Il compito del processo R e' di stampare a video, grazie ad alcuni comandi, la situazione dopo l'analisi dei file. Non necessita di comandi all'avvio I comandi a disposizione sono:
- report -c: stampa le statistiche dell'analisi raggruppate per cluster
- report -a: stampa il numero di volte che un carattere e' apparso durante l'analisi
- print: stampa i percorsi di tutti i file inseriti
- print -x: stampa i percorsi di tutti i file analizzati
- print -d: stampa i percorsi di tutti i file che sono risultati inesistenti durante l'ultima analisi (ovvero che sono stati eliminati tra l'avvio dell'analisi e l'analizzazione del file stesso)
Il processo M non e' necessario per il funzionamento stretto del programma. Offre pero' un'interfaccia piu' intuitiva per l'utente garantendo comandi di aiuto e l'avvio automatico dei processi A ed R. Come il processo A puo' essere avviato con alcuni argomenti, gli stessi presenti per il processo A. Se questo avviene, M si occupera' di passare questi all'avvio di A garantendo una corretta esecuzione. Nel caso in cui nessun argomento venisse aggiunto, M avviera' una schermata di benvenuto (durante il quale A ed R non vengono avviati per ridurre il consumo di cpu) nel quale e' possibile consultare i comandi del sistema e, premendo "invio" far partire il programma. In questa schermata e' possibile chiudere il programma senza che nessun processo figlio venga generato.
I comandi aggiuntivi messi a disposizione di M sono:
- help: stampa a video tutti i comandi disponibili
- info: stampa il readme e, in aggiunta, i criteri con il quale vengono raggruppati per cluster i caratteri
I comandi degli altri due processi possono essere inseriti direttamente del terminale di M, questo si preoccupera', grazie ad una pipe anonima, di recapitare i messaggi.
- close(Tutti i processi): chiude in maniera sicura il programma, deallocando tutta la memoria, chiudendo tutti i file e le pipe
- clear: pulisce il terminale (e' utilizzabile anche da A autonomamente)
- proc(A): mostra a video il numero di processi P e Q presenti
- stat(A): durante l'analisi, mostra la percentuale di avanzamento dell'operazione
- Per quanto riguarda il processo A, dato che tratta processi generati in linea gerarchica, è stato possibile l'uso di pipe anonime per la comunicazione tra i vari processi. Inoltre per garantire una maggiore parallelizzazione alle pipe è stato assegnato il flag O_NONBLOCK per evitare blocchi in lettura e scrittura.

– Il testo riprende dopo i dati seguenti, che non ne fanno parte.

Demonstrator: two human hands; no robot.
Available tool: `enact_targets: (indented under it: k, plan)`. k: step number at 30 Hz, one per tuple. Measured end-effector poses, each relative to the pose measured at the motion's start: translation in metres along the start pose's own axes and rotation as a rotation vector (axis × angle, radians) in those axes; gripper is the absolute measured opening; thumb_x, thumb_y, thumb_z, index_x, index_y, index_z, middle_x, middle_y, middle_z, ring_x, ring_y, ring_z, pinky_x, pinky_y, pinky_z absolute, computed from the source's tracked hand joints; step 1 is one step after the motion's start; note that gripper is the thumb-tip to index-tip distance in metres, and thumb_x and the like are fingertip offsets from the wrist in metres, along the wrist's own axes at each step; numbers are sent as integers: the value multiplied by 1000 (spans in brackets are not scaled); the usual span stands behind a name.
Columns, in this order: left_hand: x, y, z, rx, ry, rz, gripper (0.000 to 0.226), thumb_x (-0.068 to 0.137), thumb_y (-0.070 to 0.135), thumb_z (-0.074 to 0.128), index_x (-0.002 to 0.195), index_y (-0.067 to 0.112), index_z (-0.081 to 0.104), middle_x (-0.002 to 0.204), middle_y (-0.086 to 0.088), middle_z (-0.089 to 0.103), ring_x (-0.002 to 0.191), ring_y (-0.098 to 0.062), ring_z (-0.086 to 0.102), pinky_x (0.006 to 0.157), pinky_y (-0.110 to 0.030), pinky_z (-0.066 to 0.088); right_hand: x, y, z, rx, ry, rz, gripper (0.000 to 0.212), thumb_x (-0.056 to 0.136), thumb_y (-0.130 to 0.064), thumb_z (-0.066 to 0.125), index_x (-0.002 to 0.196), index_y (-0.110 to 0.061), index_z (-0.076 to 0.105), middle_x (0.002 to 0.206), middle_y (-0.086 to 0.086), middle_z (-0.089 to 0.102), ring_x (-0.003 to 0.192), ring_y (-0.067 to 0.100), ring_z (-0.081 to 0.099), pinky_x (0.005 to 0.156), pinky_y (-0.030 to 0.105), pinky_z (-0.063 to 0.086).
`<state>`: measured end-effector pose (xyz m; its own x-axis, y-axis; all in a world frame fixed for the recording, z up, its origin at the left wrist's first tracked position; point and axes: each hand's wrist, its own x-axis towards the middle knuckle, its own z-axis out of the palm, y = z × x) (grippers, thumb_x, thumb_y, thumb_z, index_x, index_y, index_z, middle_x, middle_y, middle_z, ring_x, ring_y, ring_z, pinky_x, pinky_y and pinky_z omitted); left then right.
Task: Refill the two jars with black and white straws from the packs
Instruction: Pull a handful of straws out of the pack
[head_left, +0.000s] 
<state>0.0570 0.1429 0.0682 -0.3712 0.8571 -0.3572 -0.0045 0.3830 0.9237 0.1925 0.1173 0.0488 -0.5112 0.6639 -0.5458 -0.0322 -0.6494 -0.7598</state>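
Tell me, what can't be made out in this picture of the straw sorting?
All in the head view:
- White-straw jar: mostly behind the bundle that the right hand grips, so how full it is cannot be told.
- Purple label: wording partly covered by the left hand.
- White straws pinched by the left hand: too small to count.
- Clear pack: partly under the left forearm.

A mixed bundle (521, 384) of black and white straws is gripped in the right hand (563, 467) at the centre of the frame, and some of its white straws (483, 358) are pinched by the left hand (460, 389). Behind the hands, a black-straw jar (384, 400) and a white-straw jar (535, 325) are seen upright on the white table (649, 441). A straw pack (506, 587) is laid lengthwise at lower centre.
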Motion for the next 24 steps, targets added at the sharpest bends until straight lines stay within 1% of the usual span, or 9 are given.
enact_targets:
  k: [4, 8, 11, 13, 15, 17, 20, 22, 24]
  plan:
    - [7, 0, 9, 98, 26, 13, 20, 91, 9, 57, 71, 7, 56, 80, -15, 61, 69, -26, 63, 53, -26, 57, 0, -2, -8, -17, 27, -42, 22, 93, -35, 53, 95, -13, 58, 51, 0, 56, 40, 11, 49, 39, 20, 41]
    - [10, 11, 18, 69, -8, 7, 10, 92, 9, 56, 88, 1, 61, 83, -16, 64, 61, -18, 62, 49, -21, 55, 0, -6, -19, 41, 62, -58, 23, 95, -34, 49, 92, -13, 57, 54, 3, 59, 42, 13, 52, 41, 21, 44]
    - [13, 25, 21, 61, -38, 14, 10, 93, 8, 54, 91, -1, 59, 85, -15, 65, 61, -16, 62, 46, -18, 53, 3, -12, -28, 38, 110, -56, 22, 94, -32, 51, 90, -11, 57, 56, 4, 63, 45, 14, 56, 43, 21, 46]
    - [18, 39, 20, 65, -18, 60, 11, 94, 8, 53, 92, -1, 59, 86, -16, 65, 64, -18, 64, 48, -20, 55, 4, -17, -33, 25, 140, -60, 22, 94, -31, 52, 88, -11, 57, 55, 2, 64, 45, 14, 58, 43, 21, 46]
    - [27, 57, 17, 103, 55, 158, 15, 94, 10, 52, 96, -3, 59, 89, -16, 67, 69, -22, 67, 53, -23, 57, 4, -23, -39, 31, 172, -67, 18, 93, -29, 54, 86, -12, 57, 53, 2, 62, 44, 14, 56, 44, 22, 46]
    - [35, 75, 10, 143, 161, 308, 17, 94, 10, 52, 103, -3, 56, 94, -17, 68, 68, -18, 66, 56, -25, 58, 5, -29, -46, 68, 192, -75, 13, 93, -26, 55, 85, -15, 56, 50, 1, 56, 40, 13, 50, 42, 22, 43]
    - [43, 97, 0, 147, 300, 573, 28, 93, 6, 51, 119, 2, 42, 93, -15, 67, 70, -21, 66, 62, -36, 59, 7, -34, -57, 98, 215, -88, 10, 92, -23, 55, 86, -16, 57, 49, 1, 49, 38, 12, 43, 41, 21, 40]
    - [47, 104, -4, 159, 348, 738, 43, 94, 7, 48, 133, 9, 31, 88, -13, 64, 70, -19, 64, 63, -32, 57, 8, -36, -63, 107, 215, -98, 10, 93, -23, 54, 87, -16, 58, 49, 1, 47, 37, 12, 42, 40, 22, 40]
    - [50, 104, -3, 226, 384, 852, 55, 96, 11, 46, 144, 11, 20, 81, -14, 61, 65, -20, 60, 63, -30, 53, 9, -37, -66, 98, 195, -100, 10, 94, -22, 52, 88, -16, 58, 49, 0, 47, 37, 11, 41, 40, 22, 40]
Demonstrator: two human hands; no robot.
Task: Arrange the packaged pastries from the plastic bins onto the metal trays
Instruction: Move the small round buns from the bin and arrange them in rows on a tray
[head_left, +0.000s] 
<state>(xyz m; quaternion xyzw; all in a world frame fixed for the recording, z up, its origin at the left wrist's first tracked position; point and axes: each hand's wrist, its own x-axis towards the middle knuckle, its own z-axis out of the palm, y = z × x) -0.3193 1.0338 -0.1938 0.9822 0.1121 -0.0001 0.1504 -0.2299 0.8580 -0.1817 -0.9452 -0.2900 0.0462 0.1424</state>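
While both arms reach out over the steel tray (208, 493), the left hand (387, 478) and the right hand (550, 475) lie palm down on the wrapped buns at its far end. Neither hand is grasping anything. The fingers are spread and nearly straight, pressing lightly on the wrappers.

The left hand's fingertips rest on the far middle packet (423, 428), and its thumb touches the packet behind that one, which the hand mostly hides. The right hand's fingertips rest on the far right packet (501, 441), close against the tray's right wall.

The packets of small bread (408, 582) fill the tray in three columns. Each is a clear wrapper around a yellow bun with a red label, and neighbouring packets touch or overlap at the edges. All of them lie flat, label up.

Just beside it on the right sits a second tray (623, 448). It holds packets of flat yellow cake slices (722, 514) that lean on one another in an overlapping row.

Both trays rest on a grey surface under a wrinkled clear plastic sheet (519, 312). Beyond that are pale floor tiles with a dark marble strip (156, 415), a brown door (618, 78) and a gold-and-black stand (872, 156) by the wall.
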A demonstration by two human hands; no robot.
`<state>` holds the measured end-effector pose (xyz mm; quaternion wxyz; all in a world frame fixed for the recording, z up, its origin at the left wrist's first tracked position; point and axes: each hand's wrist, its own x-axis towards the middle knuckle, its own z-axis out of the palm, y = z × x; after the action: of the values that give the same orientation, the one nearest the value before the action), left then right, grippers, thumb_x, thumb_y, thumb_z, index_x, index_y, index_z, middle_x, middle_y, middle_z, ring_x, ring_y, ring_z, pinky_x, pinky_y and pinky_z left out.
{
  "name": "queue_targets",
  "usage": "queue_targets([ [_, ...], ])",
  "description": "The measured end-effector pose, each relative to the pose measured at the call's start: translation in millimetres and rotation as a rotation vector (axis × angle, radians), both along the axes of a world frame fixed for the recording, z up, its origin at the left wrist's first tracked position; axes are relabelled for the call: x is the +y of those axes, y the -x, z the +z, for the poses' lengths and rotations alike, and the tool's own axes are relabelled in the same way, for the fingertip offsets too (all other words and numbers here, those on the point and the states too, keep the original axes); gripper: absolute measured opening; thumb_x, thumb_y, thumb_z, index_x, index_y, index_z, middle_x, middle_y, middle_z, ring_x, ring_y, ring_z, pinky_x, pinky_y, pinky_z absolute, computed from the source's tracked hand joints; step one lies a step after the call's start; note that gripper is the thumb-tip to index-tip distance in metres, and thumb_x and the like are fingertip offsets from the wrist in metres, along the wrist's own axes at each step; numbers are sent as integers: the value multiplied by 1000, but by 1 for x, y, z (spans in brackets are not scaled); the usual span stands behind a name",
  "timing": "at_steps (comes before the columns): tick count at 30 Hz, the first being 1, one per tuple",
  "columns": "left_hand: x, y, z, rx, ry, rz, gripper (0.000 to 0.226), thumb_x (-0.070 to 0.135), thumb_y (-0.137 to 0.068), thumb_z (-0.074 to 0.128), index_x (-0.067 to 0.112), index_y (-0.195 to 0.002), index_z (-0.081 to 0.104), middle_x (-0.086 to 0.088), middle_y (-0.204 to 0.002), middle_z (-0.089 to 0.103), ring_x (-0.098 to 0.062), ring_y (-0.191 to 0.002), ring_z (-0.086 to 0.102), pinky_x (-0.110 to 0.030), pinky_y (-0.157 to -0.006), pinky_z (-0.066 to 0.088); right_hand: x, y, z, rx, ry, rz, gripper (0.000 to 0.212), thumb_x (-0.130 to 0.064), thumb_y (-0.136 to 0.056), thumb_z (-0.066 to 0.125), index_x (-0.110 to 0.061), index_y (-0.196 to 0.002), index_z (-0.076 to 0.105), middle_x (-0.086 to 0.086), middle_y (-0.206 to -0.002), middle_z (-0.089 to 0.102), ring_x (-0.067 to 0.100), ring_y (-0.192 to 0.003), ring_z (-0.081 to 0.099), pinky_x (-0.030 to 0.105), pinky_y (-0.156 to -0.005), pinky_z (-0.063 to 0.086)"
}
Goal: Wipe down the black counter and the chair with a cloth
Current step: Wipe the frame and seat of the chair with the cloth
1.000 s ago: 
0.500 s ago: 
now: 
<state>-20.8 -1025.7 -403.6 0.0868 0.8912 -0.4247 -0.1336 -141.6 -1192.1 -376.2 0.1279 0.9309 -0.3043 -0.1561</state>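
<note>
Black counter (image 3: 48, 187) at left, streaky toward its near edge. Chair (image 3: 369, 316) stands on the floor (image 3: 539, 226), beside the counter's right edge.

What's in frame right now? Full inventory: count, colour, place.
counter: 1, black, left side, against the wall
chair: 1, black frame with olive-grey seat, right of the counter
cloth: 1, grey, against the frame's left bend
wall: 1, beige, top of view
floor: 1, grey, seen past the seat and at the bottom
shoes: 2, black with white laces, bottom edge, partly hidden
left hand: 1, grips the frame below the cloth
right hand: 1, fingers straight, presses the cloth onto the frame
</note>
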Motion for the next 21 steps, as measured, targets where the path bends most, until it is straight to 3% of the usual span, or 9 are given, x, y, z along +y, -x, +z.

- La comunicazione tra i processi A ed R e' stata gestita con pipe fifo, data l'impossibilita' nell'uso di pipe anonime. A queste e' stato assegnato il flag O_NONBLOCK con il fine di controllare l'apertura delle pipe in caso di manipolazioni malevole.
- Il processo M comunica con i figli tramite pipe anonime visto la gerarchia diretta (anche queste con flag O_NONBLOCK).
- Visto l'alto numero di processi in gioco, tutti in continua lettura nelle pipe, e' stato deciso di bloccare/sbloccare la lettura dallo stdin per i processi C, P e Q cosi' da ridurre drasticamente il consumo di cpu di questi, garantendo comunque una risposta rapida ed immediata qualora i nuovi messaggi venissero inviati allo stdin.
- Per il salvataggio dei percorsi, e' stata adottata una struttura molto simile a vector di c++ adattata pero' alle esigenze del progetto. Questa, infatti, salva, oltre ai percorsi, la dimensione allocata, la dimensione utilizzata, lo stato di ogni percorso (REMOVED/INEXISTENCE/TO_BE_ANALYZED/ANALYZED/ANALYZED_INEXISTENCE) e il timestamp contenete l'ultima modifica avvenuta al file.
- Se un processo viene chiuso, a causa di un errore o per via di un segnale, viene mandato un segnale a tutti gli altri processi del gruppo eliminando cosi' la possibilita' di processi zombie.